Problem statement: Would you reproduce each of the records below precisely, with the pictures left out?

Excerpted records:
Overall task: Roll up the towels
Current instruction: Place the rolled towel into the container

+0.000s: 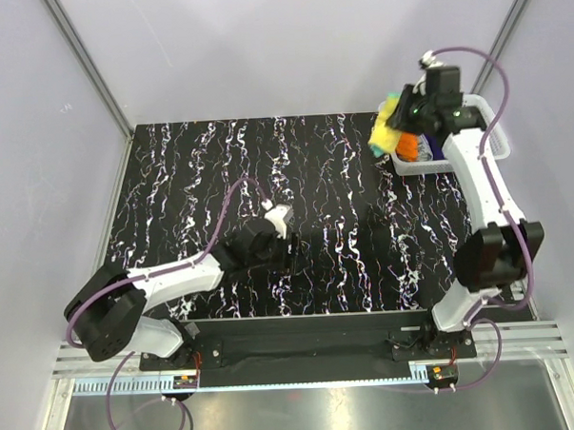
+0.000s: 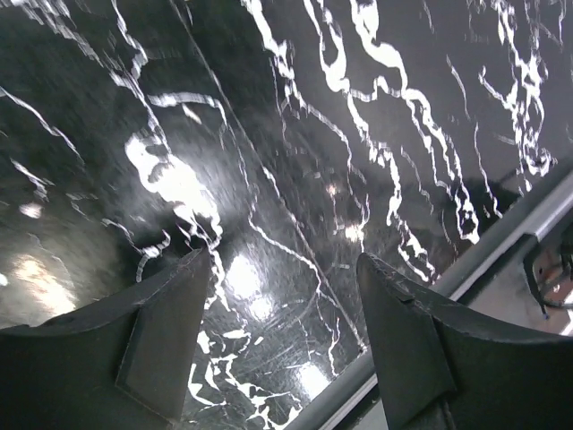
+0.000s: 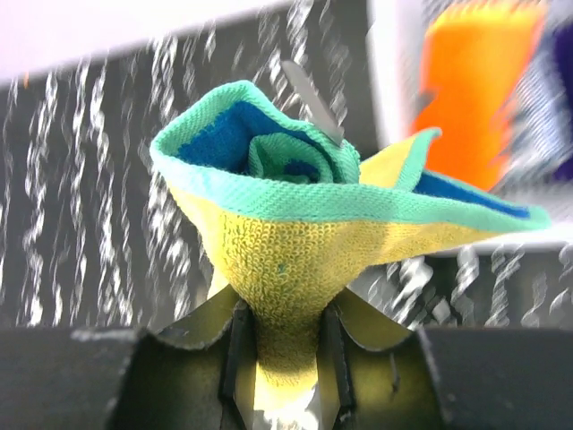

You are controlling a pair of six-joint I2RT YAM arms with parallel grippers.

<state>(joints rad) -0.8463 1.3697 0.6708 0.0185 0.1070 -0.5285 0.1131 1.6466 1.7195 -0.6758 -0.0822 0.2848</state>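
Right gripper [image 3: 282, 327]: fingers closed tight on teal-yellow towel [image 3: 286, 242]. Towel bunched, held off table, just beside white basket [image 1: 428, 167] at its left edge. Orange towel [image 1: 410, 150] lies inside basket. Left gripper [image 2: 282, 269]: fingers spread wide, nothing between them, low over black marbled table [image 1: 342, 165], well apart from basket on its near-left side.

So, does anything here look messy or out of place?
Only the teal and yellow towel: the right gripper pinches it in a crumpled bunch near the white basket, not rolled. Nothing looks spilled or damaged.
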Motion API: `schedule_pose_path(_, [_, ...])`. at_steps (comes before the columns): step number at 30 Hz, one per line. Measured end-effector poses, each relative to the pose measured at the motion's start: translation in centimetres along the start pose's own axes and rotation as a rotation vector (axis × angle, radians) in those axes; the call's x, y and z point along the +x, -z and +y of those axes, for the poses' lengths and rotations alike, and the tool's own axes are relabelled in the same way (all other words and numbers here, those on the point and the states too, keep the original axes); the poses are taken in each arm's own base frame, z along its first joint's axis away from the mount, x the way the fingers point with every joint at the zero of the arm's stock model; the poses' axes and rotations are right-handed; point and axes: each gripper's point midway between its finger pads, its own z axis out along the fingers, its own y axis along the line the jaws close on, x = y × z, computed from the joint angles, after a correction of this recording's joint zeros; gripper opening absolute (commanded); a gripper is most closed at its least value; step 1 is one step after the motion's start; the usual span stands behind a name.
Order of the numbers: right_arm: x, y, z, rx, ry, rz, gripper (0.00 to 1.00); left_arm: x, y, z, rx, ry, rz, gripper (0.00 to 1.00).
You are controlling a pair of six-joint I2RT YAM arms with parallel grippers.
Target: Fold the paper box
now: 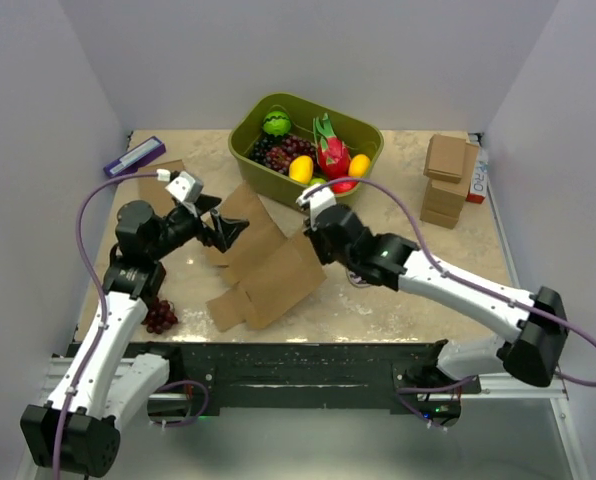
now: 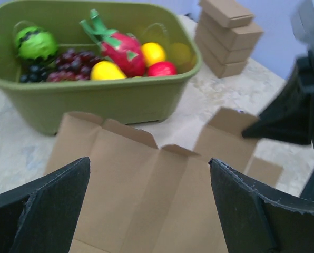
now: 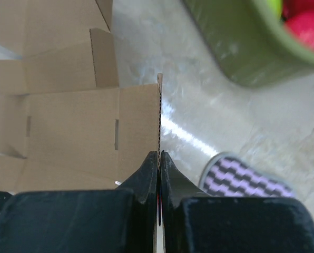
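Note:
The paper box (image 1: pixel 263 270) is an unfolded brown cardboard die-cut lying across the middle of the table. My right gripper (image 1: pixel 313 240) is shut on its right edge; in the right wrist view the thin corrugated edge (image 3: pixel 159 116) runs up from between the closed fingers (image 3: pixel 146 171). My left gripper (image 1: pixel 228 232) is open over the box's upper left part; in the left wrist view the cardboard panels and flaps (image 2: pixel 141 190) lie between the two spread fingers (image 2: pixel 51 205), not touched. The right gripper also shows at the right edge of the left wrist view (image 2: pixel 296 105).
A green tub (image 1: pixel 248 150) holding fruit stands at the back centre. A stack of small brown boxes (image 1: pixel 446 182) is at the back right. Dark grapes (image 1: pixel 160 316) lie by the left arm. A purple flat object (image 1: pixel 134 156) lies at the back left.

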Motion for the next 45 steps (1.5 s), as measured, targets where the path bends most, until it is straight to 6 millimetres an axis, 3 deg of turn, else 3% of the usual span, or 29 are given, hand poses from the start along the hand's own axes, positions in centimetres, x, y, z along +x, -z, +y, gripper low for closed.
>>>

Written solution:
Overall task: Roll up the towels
Current instruction: Place the rolled towel into the container

+0.000s: 
+0.000s: 
+0.000s: 

You are controlling a pair of six-joint I2RT YAM arms with parallel grippers.

<state>(joints rad) -0.8463 1.3697 0.6708 0.0185 0.1070 -0.5285 0.1131 1.6466 1.7195 -0.6758 -0.0822 0.2848</state>
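Right gripper [image 3: 282, 327]: fingers closed tight on teal-yellow towel [image 3: 286, 242]. Towel bunched, held off table, just beside white basket [image 1: 428, 167] at its left edge. Orange towel [image 1: 410, 150] lies inside basket. Left gripper [image 2: 282, 269]: fingers spread wide, nothing between them, low over black marbled table [image 1: 342, 165], well apart from basket on its near-left side.

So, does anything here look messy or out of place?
Only the teal and yellow towel: the right gripper pinches it in a crumpled bunch near the white basket, not rolled. Nothing looks spilled or damaged.
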Motion API: `schedule_pose_path(_, [_, ...])`. at_steps (comes before the columns): step number at 30 Hz, one per line. Measured end-effector poses, each relative to the pose measured at the motion's start: translation in centimetres along the start pose's own axes and rotation as a rotation vector (axis × angle, radians) in those axes; the call's x, y and z point along the +x, -z and +y of those axes, for the poses' lengths and rotations alike, and the tool's own axes are relabelled in the same way (all other words and numbers here, those on the point and the states too, keep the original axes); the poses are taken in each arm's own base frame, z along its first joint's axis away from the mount, x the way the fingers point with every joint at the zero of the arm's stock model; the poses' axes and rotations are right-handed; point and axes: each gripper's point midway between its finger pads, its own z axis out along the fingers, its own y axis along the line the jaws close on, x = y × z, computed from the joint angles, after a correction of this recording's joint zeros; gripper opening absolute (commanded); a gripper is most closed at its least value; step 1 is one step after the motion's start; the usual span stands behind a name.
Order of the numbers: right_arm: x, y, z, rx, ry, rz, gripper (0.00 to 1.00); left_arm: x, y, z, rx, ry, rz, gripper (0.00 to 1.00).
You are controlling a pair of six-joint I2RT YAM arms with parallel grippers.
Target: Fold the paper box
now: 
now: 
now: 
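Note:
The paper box (image 1: pixel 263 270) is an unfolded brown cardboard die-cut lying across the middle of the table. My right gripper (image 1: pixel 313 240) is shut on its right edge; in the right wrist view the thin corrugated edge (image 3: pixel 159 116) runs up from between the closed fingers (image 3: pixel 146 171). My left gripper (image 1: pixel 228 232) is open over the box's upper left part; in the left wrist view the cardboard panels and flaps (image 2: pixel 141 190) lie between the two spread fingers (image 2: pixel 51 205), not touched. The right gripper also shows at the right edge of the left wrist view (image 2: pixel 296 105).
A green tub (image 1: pixel 248 150) holding fruit stands at the back centre. A stack of small brown boxes (image 1: pixel 446 182) is at the back right. Dark grapes (image 1: pixel 160 316) lie by the left arm. A purple flat object (image 1: pixel 134 156) lies at the back left.
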
Motion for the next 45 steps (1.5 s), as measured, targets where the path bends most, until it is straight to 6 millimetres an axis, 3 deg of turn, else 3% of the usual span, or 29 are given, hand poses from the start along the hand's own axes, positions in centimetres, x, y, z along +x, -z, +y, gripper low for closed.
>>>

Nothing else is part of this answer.